PROBLEM TO WORK ON: Transcribe the data that follows. Match it character for character.

^^^^^^^^^^^^^^^^

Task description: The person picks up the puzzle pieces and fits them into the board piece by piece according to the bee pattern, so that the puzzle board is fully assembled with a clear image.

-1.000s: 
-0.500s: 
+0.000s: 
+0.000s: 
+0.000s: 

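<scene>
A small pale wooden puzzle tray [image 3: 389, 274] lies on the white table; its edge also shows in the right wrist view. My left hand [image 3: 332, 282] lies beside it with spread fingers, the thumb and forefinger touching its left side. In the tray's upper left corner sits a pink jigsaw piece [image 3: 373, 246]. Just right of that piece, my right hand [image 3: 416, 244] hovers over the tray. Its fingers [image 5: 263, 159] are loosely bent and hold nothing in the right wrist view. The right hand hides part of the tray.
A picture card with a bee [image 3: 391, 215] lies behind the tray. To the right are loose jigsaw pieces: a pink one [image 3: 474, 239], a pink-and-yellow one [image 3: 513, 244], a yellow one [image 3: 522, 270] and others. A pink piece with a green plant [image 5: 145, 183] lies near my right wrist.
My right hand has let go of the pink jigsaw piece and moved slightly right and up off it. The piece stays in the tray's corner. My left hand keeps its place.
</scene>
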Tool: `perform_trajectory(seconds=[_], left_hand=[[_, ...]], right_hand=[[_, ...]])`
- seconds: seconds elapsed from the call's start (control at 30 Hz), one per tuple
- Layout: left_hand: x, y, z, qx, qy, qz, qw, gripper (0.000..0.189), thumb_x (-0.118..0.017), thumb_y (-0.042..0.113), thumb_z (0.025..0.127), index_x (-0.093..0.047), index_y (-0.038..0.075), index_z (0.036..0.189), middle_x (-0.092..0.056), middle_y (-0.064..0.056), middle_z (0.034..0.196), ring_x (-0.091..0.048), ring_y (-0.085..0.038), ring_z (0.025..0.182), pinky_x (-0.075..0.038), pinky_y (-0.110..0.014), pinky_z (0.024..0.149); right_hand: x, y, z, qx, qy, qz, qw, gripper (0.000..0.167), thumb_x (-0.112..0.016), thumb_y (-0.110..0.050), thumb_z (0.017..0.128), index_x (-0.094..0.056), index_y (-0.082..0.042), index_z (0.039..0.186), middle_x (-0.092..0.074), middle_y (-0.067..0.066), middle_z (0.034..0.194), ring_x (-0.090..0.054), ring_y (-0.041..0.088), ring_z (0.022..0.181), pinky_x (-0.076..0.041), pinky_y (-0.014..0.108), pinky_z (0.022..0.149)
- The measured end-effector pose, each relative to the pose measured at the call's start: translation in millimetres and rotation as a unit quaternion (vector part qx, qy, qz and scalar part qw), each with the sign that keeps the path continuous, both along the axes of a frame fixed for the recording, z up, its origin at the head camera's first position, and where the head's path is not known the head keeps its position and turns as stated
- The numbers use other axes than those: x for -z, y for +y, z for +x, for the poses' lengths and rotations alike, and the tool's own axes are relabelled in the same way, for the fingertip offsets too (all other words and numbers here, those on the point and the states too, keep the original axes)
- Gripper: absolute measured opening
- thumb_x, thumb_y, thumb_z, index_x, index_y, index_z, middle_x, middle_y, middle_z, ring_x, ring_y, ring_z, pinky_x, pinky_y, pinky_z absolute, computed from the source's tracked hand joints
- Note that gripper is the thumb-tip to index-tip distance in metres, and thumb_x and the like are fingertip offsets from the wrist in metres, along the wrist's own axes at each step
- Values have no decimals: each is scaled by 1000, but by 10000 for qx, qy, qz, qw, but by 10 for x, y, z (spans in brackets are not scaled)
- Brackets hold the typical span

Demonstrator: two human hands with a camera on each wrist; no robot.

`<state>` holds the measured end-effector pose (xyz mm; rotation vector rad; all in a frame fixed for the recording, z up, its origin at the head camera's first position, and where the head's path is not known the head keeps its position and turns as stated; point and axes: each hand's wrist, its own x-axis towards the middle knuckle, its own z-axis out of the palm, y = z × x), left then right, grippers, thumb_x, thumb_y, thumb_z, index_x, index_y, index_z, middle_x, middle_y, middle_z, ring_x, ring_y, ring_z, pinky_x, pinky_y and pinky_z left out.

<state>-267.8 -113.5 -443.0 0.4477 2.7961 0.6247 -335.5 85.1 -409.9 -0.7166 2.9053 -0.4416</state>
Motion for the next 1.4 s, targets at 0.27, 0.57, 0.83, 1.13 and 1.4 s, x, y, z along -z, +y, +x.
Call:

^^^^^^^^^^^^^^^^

EXPECTED OUTPUT:
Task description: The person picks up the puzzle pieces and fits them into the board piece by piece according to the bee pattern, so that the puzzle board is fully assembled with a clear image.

-1.000s: 
-0.500s: 
+0.000s: 
+0.000s: 
+0.000s: 

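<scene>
A small pale wooden puzzle tray [image 3: 389, 274] lies on the white table; its edge also shows in the right wrist view. My left hand [image 3: 332, 282] lies beside it with spread fingers, the thumb and forefinger touching its left side. In the tray's upper left corner sits a pink jigsaw piece [image 3: 373, 246]. Just right of that piece, my right hand [image 3: 416, 244] hovers over the tray. Its fingers [image 5: 263, 159] are loosely bent and hold nothing in the right wrist view. The right hand hides part of the tray.
A picture card with a bee [image 3: 391, 215] lies behind the tray. To the right are loose jigsaw pieces: a pink one [image 3: 474, 239], a pink-and-yellow one [image 3: 513, 244], a yellow one [image 3: 522, 270] and others. A pink piece with a green plant [image 5: 145, 183] lies near my right wrist.
My right hand has let go of the pink jigsaw piece and moved slightly right and up off it. The piece stays in the tray's corner. My left hand keeps its place.
</scene>
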Tool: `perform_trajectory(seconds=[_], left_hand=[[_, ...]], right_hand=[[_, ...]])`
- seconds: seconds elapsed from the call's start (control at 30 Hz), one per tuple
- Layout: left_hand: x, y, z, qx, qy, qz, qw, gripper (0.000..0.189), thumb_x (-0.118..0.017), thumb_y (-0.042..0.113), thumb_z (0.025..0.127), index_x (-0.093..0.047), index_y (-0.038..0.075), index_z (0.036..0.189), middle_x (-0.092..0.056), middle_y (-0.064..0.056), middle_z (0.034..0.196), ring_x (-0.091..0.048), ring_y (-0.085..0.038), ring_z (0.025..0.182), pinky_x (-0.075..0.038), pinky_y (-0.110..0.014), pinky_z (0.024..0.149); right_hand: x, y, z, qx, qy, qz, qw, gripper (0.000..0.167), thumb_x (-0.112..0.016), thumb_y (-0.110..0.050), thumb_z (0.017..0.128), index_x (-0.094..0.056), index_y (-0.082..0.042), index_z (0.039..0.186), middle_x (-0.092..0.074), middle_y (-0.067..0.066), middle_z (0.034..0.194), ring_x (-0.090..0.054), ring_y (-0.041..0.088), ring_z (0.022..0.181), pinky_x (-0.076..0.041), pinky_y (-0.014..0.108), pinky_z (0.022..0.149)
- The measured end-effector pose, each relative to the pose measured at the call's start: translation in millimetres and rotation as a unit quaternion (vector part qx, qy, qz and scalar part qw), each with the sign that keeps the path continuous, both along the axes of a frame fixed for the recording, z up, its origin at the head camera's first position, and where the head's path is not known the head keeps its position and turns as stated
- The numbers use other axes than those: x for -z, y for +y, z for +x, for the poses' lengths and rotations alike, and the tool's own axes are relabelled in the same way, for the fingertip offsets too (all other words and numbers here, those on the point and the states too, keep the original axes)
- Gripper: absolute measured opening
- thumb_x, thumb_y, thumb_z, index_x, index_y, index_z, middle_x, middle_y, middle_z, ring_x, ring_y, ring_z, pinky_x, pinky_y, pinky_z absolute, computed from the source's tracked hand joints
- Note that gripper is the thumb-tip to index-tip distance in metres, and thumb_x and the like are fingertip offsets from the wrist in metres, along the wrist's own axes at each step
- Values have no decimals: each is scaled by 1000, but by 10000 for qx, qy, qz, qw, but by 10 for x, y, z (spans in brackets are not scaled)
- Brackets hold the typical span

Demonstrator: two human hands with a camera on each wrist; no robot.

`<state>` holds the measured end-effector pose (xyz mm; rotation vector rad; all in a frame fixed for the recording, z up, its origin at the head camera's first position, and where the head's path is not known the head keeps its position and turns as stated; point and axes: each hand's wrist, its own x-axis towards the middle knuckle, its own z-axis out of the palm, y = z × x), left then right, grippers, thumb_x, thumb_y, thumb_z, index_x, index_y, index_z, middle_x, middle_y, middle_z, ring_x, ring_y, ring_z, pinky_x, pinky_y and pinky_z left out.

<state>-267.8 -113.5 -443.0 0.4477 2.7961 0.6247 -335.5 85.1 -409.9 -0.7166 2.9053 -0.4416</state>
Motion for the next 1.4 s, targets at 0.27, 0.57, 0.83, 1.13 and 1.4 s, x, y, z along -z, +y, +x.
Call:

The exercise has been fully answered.